Myanmar may not be in a state of unsplendid isolation, as it was during Aung San Suu Kyi’s earlier incarceration with Barack Obama at the helm in the United States.
Nonetheless, a little over 40 days after the military coup which followed yet another election victory, Britain and South Korea have turned the screws on the Tatmidaw (military) in Yangon. It thus comes about that Whitehall on Friday asked British citizens to leave Myanmar as security forces cracked down on yet more protests against the junta and arrested a Polish journalist.
A reporter, representing the Associated Press, was arrested while covering anti-junta protests in the biggest city of Yangon. To that can be added the latest form of military repression ~ patients were forced out of a hospital in the west of the country. The British foreign office has advanced a statement that ought to serve as a warning to Myanmar’s gun-toting watchdogs in uniform ~ “Political tension and unrest are widespread since the military takeover and the levels of violence are rising.”
It is doubtless a stern demarche from London to the omnipotent military in Yangon. In addition to Britain, South Korea has unveiled firmer action. Specifically, that it will suspend defence exchanges and reconsider development aid to Myanmar because of the violence. More than 70 protesters have been killed since the military seized power.
Memorials were held for some of them on Friday, and this included a man whose family said his body had been taken by the security forces and not returned. Seoul has advanced a robust assessment of the frightful reality ~ “Despite repeated demands of the international community, there are an increasing number of victims in Myanmar due to the violent acts of the military and police authorities.”
Clearly, while Britain is engaged in a diplomatic offensive, South Korea has been remarkably forthright in its denunciation of Myanmar’s military. The defence exchanges that will be suspended by Seoul include a ban on the export of arms, restriction on the export of other strategic items, a reconsideration of development assistance while granting what it calls “humanitarian exemptions”.
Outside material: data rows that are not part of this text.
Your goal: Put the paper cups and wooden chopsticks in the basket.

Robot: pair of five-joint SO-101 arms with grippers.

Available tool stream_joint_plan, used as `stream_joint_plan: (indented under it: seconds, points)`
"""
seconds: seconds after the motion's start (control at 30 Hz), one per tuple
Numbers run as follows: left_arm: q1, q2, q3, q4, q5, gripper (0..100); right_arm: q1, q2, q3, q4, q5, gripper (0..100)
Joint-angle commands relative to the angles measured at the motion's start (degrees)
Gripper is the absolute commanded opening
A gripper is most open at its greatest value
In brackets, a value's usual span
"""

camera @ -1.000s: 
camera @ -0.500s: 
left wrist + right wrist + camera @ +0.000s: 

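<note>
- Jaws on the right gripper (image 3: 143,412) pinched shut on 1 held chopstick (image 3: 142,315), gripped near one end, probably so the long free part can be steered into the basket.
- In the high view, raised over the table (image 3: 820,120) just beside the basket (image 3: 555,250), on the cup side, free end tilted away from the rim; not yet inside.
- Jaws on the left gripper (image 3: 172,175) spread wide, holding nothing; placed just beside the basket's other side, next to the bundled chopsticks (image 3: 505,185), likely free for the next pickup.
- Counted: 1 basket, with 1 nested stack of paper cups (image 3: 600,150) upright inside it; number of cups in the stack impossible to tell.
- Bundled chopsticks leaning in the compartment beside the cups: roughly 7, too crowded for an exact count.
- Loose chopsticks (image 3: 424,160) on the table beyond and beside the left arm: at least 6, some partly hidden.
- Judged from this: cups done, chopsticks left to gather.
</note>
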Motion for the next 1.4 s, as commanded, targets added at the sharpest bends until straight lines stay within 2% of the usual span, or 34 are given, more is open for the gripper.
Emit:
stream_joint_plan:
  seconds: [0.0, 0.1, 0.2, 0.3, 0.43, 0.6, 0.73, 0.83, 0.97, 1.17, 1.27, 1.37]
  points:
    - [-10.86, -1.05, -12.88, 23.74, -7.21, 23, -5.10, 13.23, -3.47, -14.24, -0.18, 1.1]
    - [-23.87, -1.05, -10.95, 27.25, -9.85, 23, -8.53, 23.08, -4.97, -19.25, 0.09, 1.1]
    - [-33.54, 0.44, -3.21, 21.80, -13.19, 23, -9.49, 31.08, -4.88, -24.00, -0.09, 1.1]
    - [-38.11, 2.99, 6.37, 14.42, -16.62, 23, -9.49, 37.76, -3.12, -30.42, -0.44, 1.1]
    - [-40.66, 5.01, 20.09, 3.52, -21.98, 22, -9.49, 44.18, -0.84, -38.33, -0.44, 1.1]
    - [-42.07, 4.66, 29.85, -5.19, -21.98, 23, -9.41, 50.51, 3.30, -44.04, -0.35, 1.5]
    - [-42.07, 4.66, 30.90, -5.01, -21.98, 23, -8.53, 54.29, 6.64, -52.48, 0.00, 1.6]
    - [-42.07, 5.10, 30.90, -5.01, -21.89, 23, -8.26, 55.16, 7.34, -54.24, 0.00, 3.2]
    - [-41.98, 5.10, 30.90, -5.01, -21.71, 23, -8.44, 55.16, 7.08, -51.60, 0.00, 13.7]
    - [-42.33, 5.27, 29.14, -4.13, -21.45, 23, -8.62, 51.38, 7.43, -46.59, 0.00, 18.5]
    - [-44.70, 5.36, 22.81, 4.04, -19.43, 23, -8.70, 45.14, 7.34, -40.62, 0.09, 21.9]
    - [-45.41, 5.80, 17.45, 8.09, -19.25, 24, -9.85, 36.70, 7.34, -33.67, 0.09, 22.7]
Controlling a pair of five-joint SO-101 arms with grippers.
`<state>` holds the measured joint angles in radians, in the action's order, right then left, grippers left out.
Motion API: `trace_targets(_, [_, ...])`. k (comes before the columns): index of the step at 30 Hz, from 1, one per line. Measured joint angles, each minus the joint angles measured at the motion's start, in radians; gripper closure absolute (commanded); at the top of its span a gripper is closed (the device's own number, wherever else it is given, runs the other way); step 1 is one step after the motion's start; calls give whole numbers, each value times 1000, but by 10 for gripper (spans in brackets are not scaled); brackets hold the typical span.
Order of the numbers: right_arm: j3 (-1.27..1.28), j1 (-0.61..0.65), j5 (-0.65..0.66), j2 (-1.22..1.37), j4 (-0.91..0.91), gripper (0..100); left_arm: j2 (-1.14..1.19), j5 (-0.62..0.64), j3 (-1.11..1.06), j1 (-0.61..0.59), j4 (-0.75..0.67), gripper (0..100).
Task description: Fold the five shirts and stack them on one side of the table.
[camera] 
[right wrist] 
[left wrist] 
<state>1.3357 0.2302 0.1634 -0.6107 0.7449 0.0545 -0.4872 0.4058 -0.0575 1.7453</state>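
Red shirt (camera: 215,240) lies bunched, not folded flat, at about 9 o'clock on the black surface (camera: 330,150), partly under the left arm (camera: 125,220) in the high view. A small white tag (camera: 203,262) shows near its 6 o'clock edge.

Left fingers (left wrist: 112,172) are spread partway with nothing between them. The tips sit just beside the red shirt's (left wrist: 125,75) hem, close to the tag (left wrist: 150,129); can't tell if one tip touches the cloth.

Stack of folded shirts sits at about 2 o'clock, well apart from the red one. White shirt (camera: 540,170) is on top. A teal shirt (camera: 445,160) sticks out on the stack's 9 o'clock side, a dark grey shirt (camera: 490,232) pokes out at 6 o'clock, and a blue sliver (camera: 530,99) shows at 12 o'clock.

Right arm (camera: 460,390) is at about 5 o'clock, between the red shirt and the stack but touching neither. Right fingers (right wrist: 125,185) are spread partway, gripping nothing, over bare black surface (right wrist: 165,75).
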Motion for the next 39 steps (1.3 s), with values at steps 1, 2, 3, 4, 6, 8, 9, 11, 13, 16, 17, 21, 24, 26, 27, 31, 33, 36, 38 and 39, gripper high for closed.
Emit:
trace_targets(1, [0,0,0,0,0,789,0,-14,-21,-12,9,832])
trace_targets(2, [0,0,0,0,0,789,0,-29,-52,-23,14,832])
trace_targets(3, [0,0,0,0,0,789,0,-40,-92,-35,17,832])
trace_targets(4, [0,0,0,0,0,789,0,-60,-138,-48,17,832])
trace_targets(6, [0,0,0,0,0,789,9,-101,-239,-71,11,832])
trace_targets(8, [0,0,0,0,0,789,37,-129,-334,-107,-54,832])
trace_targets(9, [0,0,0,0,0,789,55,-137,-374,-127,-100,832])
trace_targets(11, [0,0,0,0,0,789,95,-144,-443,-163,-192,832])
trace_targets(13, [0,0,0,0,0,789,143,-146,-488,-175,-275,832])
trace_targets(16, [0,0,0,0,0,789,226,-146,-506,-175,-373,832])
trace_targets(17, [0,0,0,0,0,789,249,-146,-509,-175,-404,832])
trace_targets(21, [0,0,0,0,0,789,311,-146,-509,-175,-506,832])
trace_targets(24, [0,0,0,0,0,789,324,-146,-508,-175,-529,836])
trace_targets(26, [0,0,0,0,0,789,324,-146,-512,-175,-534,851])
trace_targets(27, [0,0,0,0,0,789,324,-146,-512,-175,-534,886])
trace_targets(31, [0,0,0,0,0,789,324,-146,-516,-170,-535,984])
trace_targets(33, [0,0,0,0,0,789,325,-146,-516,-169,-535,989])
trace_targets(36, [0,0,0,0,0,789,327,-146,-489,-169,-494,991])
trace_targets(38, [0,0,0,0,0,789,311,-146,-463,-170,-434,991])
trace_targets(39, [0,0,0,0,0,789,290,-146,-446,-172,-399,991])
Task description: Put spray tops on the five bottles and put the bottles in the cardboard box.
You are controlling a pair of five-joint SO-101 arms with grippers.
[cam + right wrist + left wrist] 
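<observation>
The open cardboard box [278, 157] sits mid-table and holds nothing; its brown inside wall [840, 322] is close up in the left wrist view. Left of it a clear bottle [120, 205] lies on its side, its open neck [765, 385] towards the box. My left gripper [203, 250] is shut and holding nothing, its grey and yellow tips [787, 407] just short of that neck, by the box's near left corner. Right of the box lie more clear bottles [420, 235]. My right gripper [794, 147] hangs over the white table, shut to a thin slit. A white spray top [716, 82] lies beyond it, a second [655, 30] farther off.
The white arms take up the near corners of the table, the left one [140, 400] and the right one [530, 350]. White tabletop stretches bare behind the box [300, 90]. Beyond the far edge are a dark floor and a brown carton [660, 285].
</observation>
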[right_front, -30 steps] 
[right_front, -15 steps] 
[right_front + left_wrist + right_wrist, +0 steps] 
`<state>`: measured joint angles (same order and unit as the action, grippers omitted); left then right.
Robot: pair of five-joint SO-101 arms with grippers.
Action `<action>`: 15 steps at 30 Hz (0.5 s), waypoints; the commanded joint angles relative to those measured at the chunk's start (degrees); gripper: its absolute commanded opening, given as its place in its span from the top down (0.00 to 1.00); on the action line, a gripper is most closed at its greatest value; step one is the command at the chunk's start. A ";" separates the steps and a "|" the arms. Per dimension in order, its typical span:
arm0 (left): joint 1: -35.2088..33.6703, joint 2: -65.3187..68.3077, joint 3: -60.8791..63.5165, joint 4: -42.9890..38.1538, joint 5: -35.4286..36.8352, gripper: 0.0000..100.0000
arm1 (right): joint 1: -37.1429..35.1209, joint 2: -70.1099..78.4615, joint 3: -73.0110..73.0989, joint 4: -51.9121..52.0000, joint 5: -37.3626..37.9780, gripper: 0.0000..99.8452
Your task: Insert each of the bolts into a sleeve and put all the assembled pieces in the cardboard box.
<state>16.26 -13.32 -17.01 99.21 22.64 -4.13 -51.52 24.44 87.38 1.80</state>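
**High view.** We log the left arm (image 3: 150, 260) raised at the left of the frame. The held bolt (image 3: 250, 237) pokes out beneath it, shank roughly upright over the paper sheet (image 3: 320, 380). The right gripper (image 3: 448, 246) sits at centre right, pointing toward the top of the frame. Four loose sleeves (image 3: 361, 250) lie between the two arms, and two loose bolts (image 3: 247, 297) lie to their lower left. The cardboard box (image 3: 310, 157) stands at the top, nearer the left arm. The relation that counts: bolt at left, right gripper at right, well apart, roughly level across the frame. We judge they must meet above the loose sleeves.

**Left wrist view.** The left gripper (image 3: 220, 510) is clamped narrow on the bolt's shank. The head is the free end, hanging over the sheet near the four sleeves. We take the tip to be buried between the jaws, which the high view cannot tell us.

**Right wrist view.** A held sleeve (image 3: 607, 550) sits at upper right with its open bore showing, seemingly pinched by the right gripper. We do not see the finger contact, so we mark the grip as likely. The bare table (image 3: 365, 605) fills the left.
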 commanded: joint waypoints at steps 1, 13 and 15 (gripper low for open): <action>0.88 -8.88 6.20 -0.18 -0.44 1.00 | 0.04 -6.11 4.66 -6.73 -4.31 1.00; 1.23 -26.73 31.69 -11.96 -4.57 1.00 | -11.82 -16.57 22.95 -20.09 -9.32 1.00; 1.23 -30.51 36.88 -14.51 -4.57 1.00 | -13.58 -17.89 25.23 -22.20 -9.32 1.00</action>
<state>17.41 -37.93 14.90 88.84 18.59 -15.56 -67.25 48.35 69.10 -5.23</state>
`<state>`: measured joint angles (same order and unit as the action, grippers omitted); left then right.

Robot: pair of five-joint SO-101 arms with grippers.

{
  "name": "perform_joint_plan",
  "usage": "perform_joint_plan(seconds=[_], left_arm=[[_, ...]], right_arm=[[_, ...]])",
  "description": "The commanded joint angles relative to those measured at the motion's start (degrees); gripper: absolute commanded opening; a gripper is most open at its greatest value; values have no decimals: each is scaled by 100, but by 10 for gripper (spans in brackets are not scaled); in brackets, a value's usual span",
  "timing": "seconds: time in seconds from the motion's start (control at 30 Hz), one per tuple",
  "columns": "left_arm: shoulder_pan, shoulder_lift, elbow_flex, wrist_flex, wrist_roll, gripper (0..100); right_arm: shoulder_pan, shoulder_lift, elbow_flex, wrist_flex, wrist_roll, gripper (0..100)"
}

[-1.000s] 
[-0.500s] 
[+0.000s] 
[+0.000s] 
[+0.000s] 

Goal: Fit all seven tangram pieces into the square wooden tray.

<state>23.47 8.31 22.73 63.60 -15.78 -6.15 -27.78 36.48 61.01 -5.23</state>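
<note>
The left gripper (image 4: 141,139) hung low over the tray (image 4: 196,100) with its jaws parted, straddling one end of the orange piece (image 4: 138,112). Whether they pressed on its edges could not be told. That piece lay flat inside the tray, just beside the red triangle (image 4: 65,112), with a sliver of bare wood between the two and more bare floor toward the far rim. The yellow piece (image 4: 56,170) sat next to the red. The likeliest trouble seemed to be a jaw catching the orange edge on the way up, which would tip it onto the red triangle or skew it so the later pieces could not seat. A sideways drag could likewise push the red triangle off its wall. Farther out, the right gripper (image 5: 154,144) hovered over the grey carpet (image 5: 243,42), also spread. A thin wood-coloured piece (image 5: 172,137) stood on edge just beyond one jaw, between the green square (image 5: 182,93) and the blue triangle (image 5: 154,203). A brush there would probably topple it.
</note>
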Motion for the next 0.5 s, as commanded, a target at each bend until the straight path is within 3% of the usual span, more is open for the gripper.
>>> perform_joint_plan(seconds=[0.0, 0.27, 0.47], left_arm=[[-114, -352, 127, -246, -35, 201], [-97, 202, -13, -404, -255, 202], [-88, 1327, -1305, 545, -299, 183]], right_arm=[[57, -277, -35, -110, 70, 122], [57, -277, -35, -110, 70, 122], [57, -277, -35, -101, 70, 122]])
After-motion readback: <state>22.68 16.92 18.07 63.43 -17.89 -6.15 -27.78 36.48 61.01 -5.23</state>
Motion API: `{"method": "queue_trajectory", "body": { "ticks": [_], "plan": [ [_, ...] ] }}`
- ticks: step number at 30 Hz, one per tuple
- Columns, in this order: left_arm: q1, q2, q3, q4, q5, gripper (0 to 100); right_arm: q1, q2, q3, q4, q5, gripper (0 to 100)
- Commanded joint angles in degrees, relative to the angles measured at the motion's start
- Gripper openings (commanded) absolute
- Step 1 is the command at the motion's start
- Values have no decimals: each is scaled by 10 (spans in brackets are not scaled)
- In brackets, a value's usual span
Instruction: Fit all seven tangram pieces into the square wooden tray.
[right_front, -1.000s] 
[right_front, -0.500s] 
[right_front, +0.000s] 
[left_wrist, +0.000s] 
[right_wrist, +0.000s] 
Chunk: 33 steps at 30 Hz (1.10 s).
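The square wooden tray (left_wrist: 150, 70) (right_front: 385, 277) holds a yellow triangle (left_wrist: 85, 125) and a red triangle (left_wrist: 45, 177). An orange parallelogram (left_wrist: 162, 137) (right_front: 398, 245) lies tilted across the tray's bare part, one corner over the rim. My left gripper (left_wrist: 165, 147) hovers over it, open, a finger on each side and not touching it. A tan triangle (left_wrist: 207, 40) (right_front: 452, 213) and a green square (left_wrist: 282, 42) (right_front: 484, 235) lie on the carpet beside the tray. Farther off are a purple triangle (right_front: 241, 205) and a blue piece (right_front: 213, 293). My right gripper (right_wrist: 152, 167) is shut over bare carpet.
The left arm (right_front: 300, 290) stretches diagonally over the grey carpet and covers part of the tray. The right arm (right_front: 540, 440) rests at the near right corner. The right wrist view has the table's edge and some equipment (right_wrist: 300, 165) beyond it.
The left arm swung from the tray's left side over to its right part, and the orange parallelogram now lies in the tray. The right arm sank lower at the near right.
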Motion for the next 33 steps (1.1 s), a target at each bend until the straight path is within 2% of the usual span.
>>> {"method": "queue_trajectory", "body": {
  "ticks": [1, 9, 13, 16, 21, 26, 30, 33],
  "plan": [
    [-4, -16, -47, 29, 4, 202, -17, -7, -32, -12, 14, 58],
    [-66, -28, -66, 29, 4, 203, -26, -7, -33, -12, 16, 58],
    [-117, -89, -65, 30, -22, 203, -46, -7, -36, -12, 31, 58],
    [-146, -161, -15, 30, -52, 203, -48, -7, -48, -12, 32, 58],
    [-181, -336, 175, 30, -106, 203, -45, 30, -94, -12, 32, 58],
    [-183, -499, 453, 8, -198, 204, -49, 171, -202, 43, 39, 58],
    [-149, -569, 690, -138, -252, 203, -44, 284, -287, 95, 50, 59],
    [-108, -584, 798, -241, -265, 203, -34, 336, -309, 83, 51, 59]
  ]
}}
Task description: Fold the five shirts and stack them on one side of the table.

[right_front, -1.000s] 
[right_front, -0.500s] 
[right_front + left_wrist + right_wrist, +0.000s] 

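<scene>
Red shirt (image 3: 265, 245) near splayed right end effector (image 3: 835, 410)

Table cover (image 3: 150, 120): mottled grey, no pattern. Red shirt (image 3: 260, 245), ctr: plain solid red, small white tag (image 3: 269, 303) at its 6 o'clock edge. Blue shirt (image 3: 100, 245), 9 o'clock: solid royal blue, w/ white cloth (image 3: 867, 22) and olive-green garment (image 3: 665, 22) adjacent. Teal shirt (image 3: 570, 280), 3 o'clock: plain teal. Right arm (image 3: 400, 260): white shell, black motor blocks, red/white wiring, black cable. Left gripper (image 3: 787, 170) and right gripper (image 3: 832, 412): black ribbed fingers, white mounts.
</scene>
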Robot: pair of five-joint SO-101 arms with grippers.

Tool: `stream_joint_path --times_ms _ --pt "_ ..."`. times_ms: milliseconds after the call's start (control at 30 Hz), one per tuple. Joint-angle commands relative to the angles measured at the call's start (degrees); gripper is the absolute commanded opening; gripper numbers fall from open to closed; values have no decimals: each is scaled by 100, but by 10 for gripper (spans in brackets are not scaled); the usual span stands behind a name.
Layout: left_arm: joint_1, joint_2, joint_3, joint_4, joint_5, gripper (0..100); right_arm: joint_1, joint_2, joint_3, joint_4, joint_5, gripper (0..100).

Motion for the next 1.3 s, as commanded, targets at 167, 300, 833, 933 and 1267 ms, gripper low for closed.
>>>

This, it is envisaged, will enable nationals of Myanmar to stay in South Korea till the situation improves.
The nub of the crisis must be that the explosive situation has been festering, with varying degrees of concern on the part of the comity of nations. Quite the most inhuman action of the military on Friday was the raid on the general hospital in Chin state, forcing all 30 patients to leave and evicting the staff from what they call “onsite” housing.
Indeed, soldiers have been occupying hospitals and universities across Myanmar as they desperately try to quash a civil disobedience movement. The plot thickens as the junta of the embattled country bins the certitudes of democracy.